# Help and advice needed pls :)



## Ruby00 (Oct 5, 2009)

Hey all,

You have probably heard this one before but i need some advice on how i can go and live/work in south africa....

Im a 24yr old girl and not in the 'skilled' job seekers catagory. I have 7yrs administration experiance and also reception and bar work skills. My Boyfriend is south African and living there and ideally we would like to live together there. I find it impossible to get job offers whilst in the UK as they wont accept i dont have a work permit yet but i cant get a work permit without a job offer!!! nightmare. i have spent many months in SA and fallen in love with it, its just the VISA/Work permit thing that is in the way of my dream.

Has anyone been in this situation and resolved it....?? Or is in this situation and has any ideas?? im under no illusion that there will be a quick and simple solution but there must be a way....

Any advice is welcome

Thanks for your time 

Ruby


----------



## Daxk (Jan 20, 2008)

Get Married.


----------



## anas (Sep 29, 2009)

correct, get married


----------



## Stevan (Jun 30, 2009)

You could go on 3 month tourist visa then extend to 6 months.
After 6 months you will need to leave then return. you will only get away with it for so long. The thing is when you are in country there are ways of getting arround permits issues and red tape. If you are face to face with an employer they are more likly to sponsore a work permit.

|You dont say where you will be stteling but you will find that local imigration agents will have contacts and be able to help.

Or get married as above.


----------



## seekingsouthafrica (Jan 10, 2011)

Ruby, I am in the exact same position but am a resident of the United States. Were you ever able to find a job? If so, any and all information would be great! Thank you!


----------



## Johanna (Apr 13, 2009)

In SA unemployment is very high, in order to work, one has to be skilled or be prepared to do menial jobs for little money.

By getting married to a South African, you may qualify to get into the country, but it does not mean that you will find employment


----------



## Guest (Jan 11, 2011)

Hi all

Please note that you DO NOT need to get married. If you can show that you are in a legitimate relationship with a South African, you can apply for a Life Partner Permit. 

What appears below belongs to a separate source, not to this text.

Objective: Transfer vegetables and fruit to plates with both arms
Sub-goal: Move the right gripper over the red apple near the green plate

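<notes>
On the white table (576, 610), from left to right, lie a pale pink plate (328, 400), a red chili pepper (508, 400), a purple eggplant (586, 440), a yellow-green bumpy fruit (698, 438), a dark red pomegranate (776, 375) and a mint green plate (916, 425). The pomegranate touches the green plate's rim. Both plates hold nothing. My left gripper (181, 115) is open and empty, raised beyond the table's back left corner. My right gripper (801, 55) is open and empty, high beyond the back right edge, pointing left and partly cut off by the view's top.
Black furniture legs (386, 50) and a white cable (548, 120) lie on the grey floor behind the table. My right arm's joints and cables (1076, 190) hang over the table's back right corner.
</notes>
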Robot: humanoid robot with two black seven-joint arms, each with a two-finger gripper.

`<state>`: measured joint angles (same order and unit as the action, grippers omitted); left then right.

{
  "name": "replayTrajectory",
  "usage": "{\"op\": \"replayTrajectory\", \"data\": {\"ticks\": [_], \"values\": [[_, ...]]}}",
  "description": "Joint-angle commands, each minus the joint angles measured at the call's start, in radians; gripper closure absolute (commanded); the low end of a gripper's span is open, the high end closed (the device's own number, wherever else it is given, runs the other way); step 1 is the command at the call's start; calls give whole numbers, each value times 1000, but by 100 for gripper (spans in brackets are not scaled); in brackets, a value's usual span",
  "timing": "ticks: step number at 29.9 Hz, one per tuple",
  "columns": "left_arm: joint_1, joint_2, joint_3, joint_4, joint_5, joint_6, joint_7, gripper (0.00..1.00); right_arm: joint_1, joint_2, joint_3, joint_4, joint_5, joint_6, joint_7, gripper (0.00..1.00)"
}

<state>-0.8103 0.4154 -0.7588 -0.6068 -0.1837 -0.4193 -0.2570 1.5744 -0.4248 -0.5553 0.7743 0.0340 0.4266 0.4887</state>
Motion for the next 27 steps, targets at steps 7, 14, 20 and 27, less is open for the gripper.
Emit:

If you have a job offer, one can add a "Work Endorsement" onto the permit. If you wish to run your own business, one can add a "Business Endorsement".

The usual requirments for work and business permits are extensive, however if you have a South African life partner, it is much easier.

The job market is tough, and most employers are put off by the lenghty requirements of normal work permits. However, again, if you are in a legitimate realtionship, the requirements are far less, making you more employable.

Trust this helps.

Regards, 

Joachim


----------